Grave crisis diplomática entre Francia e Italia por los 'chalecos amarillos'

Macron interviene en un encuentro con jóvenes que celebró en Etang-sur-Arroux./AFP
Macron interviene en un encuentro con jóvenes que celebró en Etang-sur-Arroux. / AFP

París llama a consultas a su embajador en Roma por las críticas a Macron y el exhibido apoyo de Di Maio y Salvini al movimiento de protesta

PAULA ROSASCorresponsal. París

Ha sido la gota que ha colmado el vaso de la paciencia francesa. La reunión entre el líder del Movimiento 5 Estrellas, Luigi di Maio, y una delegación de 'chalecos amarillos' el pasado martes cerca de París -una «provocación inaceptable», según el Gobierno galo- no ha quedado sin consecuencia. Este jueves, Francia llamó a consultas a su embajador en Italia tras una serie de «declaraciones desmesuradas» y ataques «sin precedentes desde el fin de la guerra» por parte de los líderes del país transalpino, una crisis que París interpreta en clave europea. Poco después de conocerse la decisión, Matteo Salvini, el ministro del Interior italiano, intentó rebajar la tensión y aseguró estar listo para «encontrarse con Macron».

La crisis viene de lejos. Pero el detonante es bastante reciente. Esta semana, el viceprimer ministro italiano publicaba por sorpresa en sus redes sociales una imagen suya posando sonriente con un grupo de 'chalecos amarillos' con los que se había reunido en Montargis, a un centenar de kilómetros de París, para manifestarles su apoyo. Di Maio había pasado el día con Christophe Chalençon, uno de los líderes del movimiento contestatario francés, y con varios candidatos de la lista a las elecciones europeas confeccionada por los 'chalecos amarillos' y que encabeza la enfermera Ingrid Levavasseur. Acompañaba la imagen con un provocador mensaje: «Los vientos de cambio han cruzado los Alpes. Repito: los vientos de cambio han cruzado los Alpes».

LA CIFRA

27%
de los franceses confían en la gestión de Macron, un índice que ha mejorado dos puntos en el último mes, según los sondeos.

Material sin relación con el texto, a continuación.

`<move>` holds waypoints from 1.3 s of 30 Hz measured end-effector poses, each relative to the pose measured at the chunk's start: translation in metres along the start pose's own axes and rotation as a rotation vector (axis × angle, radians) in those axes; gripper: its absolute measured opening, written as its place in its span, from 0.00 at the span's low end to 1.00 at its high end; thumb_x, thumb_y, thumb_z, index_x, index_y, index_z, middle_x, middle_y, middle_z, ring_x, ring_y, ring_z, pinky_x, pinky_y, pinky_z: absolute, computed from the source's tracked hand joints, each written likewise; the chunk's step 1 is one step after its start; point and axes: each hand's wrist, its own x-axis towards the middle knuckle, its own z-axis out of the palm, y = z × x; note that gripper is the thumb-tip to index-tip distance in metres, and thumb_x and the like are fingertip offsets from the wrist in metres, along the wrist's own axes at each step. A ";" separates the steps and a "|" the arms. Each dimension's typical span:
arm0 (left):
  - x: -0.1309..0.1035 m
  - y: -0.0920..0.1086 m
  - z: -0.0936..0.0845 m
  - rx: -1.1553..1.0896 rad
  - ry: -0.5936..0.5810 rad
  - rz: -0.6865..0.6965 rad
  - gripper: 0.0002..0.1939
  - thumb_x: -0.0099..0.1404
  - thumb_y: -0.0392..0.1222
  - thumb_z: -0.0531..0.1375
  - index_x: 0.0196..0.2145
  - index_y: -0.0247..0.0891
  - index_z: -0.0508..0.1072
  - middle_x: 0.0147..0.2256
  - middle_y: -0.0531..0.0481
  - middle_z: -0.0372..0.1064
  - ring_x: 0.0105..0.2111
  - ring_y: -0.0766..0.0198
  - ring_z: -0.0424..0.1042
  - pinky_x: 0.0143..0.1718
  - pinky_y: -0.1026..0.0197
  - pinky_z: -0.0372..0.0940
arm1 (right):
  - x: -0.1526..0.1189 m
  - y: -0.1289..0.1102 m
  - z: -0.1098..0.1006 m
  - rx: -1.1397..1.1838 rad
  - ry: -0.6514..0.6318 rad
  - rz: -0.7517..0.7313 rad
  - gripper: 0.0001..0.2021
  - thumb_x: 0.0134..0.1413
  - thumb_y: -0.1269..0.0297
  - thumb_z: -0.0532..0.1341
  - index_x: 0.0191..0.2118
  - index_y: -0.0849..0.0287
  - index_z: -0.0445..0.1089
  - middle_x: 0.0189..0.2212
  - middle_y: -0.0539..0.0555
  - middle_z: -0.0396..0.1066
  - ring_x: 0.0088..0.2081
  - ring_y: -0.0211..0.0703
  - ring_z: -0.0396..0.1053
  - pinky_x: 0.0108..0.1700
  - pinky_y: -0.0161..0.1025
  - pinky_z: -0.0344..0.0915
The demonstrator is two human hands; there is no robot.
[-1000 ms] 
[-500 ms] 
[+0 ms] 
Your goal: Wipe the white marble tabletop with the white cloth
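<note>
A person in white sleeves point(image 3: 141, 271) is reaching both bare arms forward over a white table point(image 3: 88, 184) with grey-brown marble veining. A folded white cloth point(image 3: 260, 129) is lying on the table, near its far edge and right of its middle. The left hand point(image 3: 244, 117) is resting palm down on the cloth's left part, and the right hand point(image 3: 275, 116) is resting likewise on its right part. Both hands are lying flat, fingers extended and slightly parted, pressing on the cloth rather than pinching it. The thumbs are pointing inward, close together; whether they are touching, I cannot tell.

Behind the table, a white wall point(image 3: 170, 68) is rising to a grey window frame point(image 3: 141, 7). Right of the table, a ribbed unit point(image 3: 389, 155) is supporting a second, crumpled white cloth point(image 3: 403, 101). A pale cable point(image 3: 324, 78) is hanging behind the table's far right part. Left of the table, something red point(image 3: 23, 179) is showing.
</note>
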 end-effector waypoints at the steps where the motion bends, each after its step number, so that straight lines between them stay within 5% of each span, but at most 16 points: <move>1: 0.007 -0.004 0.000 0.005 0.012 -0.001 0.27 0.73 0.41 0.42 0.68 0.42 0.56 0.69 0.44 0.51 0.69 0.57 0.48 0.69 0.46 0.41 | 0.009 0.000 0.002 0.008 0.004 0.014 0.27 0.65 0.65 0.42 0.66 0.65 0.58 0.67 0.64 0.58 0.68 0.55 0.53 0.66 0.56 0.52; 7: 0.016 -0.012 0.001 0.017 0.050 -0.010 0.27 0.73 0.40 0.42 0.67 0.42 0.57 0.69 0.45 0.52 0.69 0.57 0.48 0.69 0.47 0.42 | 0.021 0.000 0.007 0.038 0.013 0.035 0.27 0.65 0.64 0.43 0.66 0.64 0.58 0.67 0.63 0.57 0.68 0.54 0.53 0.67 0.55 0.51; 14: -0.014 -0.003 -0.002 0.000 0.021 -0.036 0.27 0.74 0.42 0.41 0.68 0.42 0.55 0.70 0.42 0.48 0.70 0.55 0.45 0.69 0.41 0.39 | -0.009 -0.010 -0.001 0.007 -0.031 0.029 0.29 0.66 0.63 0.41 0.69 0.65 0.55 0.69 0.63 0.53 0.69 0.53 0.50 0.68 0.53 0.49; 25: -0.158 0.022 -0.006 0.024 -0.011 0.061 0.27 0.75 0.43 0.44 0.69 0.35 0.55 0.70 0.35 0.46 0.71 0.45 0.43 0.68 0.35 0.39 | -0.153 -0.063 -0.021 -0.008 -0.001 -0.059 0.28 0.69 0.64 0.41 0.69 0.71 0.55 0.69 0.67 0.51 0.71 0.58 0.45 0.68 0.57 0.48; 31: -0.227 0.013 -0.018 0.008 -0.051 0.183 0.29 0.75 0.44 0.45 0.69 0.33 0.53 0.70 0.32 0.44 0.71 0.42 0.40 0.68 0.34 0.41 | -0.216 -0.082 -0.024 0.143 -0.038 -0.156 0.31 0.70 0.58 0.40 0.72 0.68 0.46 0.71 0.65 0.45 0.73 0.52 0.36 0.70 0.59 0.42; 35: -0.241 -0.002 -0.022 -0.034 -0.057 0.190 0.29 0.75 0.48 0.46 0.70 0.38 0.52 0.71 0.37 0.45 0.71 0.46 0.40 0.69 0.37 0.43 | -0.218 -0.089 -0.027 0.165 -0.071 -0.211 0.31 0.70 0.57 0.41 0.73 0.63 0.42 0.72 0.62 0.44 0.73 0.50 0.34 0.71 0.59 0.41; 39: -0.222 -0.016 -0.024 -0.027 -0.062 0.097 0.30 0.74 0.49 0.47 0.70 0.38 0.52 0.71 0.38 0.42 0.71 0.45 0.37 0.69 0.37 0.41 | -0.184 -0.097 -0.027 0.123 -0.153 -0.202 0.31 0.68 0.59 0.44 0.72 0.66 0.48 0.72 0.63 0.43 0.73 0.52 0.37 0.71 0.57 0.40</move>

Para Francia, la reunión es una «injerencia» que «constituye una provocación suplementaria e inaceptable», señaló este jueves el Ministerio de Exteriores de París en un comunicado donde aseguraba que estas intromisiones violan «el respeto debido a la elección democrática hecha por un pueblo amigo y aliado», así como el «respeto que se deben entre ellos los gobiernos elegidos de forma libre y democrática». Tener desacuerdos, matizaba el comunicado del Quai d'Orsay, es una cosa, pero «instrumentalizar la relación con fines electorales, es otra».

La virulencia de los ataques desde la península de la bota han ido en aumento en los últimos meses. Si al inicio de la crisis de los 'chalecos amarillos' Salvini, aseguraba que «Macron ya no es un problema para mí, es un problema para los franceses», hace tan solo dos semanas subía el tono asegurando que era «muy mal presidente» y que esperaba que el pueblo francés pudiera finalmente librarse de él el 26 de mayo, fecha de las elecciones europeas.

Salvini pergeña con Marine Le Pen y otros populistas de extrema derecha europeos una suerte de frente de ultraderecha para los comicios al Parlamento de Estrasburgo y Macron, adalid del europeísmo, encarna su némesis. En aquel momento París no quiso entrar al trapo y la ministra de Asuntos Europeos se limitó a decir que la intención de Francia «no era jugar al concurso de ver quién es el más tonto». Pero la situación ha cambiado.

La primera reacción desde Italia vino este jueves del propio Salvini, quien aseguró estar listo para «pasar página» y reunirse con Macron. «Pero Francia debe dejar de devolver los inmigrantes a la frontera y de dar asilo a criminales italianos», añadió, según cita el 'Corriere della sera'. La cuestión migratoria y el refugio en el país galo de ciertos terroristas transalpinos, antiguos militantes de extrema izquierda de los años de plomo, es una cuestión que enfrenta a ambos Estados desde hace años.

Desde el Movimiento 5 Estrellas se defendían este jueves asegurando que están en su derecho a organizar encuentros políticos «en vista a eventuales operaciones en el Parlamento Europeo», dijo Manlio Di Stefano, secretario de Estado de Asuntos Extranjeros italiano, y que si «en Francia estaban habituados a tener vasallos en Italia, hoy constatan la diferencia». Di Stefano calificó la llamada a consultas del embajador francés como «una provocación».